> _Assignment_:
The lines from the start of the listing through the line containing "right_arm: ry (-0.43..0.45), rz" should be printed exactly, and no other lines should be printed.

··· Record extracts

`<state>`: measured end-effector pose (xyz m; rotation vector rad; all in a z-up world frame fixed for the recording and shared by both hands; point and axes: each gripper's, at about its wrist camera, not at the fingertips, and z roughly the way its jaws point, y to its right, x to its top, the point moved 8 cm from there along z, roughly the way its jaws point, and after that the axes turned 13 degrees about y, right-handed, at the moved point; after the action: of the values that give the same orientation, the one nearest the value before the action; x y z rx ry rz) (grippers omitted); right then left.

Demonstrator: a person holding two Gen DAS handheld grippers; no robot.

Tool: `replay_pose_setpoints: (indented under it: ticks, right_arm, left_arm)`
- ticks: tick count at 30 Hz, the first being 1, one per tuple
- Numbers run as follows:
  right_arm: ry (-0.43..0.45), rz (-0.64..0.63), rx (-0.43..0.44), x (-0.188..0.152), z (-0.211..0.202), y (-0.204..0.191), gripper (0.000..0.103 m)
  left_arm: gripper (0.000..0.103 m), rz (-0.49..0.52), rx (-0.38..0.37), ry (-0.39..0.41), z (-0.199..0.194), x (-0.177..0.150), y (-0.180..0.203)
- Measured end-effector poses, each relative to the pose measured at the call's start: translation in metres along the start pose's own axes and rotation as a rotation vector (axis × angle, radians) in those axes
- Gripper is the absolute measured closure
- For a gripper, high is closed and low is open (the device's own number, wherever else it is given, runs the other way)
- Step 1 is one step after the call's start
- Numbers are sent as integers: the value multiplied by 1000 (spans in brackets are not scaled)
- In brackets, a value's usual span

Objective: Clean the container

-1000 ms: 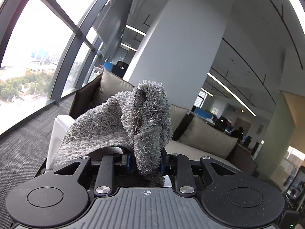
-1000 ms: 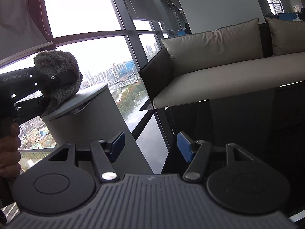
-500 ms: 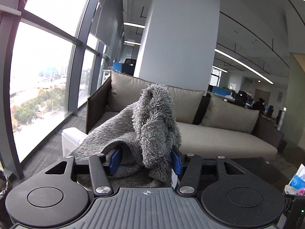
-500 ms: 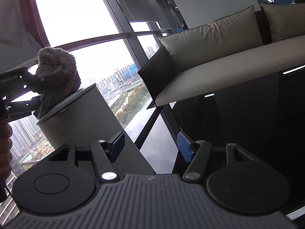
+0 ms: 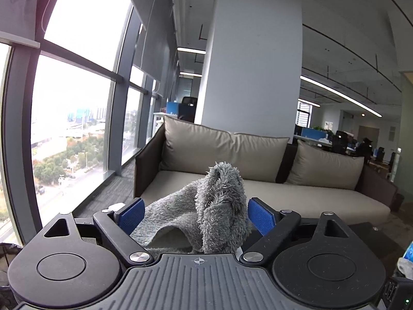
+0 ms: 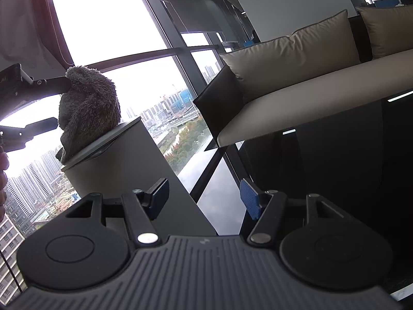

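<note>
Between the blue pads (image 5: 131, 215) in the left wrist view, the left gripper (image 5: 197, 217) has its jaws spread wide — a grey fluffy cloth (image 5: 206, 214) lies bunched in the gap, with a beige sofa (image 5: 258, 160) beyond. Over in the right wrist view, the right gripper (image 6: 204, 197) also has its jaws apart, pinching nothing; the cloth (image 6: 89, 108) rests on the container (image 6: 129, 165) lid (image 6: 103, 140) by the window (image 6: 108, 31).
</note>
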<state>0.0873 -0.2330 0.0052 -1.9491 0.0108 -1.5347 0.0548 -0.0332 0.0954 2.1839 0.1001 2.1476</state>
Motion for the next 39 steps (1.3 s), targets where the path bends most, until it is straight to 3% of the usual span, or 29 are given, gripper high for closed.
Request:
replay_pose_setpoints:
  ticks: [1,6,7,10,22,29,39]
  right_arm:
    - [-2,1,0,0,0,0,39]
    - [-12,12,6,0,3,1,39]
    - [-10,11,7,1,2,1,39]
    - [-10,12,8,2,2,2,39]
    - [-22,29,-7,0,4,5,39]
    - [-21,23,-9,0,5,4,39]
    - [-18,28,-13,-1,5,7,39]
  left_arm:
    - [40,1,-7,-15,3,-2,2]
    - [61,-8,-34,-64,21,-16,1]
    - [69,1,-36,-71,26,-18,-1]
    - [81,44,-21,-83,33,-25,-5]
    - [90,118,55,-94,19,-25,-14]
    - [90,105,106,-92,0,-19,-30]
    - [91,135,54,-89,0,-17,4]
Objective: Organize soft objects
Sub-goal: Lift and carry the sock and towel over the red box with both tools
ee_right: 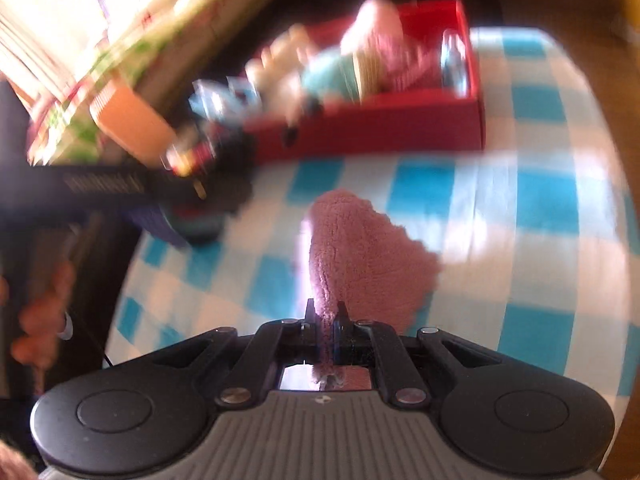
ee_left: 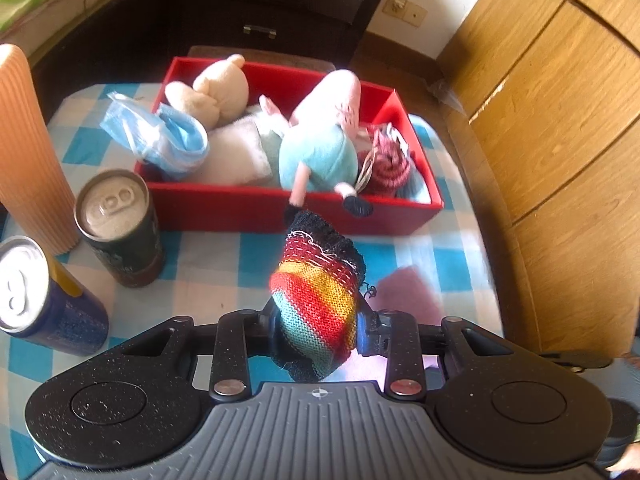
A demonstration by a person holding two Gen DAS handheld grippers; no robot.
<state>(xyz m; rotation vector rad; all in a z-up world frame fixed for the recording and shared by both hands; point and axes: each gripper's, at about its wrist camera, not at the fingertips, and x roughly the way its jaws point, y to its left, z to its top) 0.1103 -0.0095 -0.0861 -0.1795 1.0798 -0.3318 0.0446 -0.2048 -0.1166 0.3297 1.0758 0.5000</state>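
Soft stuff is mostly boxed already: the red box [ee_left: 248,208] at the far edge of the checked worktop [ee_left: 416,256] holds a cream plush [ee_left: 218,88], a pig doll [ee_left: 320,136] and a striped roll [ee_left: 386,166]. We've got 2 pieces left, both lifted. Our left hand-held gripper [ee_left: 316,328] is partly closed, squeezing a rainbow knit sock [ee_left: 316,300] just short of the box's near wall. Our right hand-held gripper [ee_right: 325,316] is clamped right down on a pink fluffy cloth [ee_right: 360,248] over the middle of the worktop; that view is blurry. Looks like we're mid-carry. Next we need to clear the near wall, find a gap beside the doll and let go.
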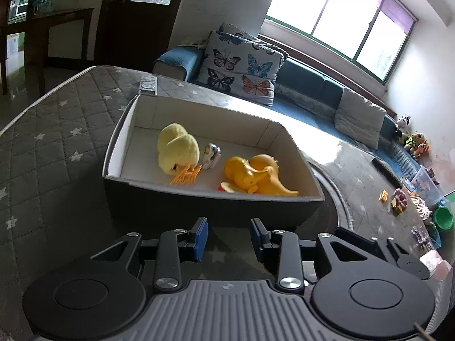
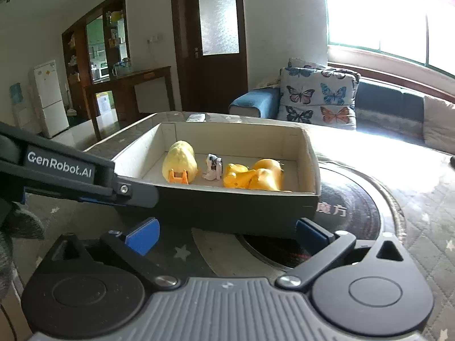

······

> _Written reply_:
`<state>`: measured end-effector pose (xyz m; rotation vector rad; all in a z-up world frame fixed for the recording and shared by both hands; point and axes: each gripper's, at about its wrist camera, not at the fingertips, and z roughly the way its jaws point, y to its right, x to its top, the point moved 8 cm from there along z, roughly the way its jaws point, and after that the axes turned 13 degrees about y, right-handed, at the moved point; after the action: of the values that give the same orientation, the one nearest the value before the action; x y z rx ry rz) (grippers omitted); right then left.

Demonstrator: a person holding two Gen DAS handheld grippers; no robot.

Tool: `replay_pose_setpoints: (indented under it: ticks, right_arm, left_arm)`
- ticks: tick count at 30 Hz, the first being 1, one per tuple
- Numbers run as follows:
  right_arm: ry (-0.43..0.45), rz (-0.64..0.63), rx (-0.43..0.44), x (-0.188..0.152), z (-0.211..0.202), y (-0.204..0.191), gripper (0.000..0.103 m)

The exercise requires nothing more.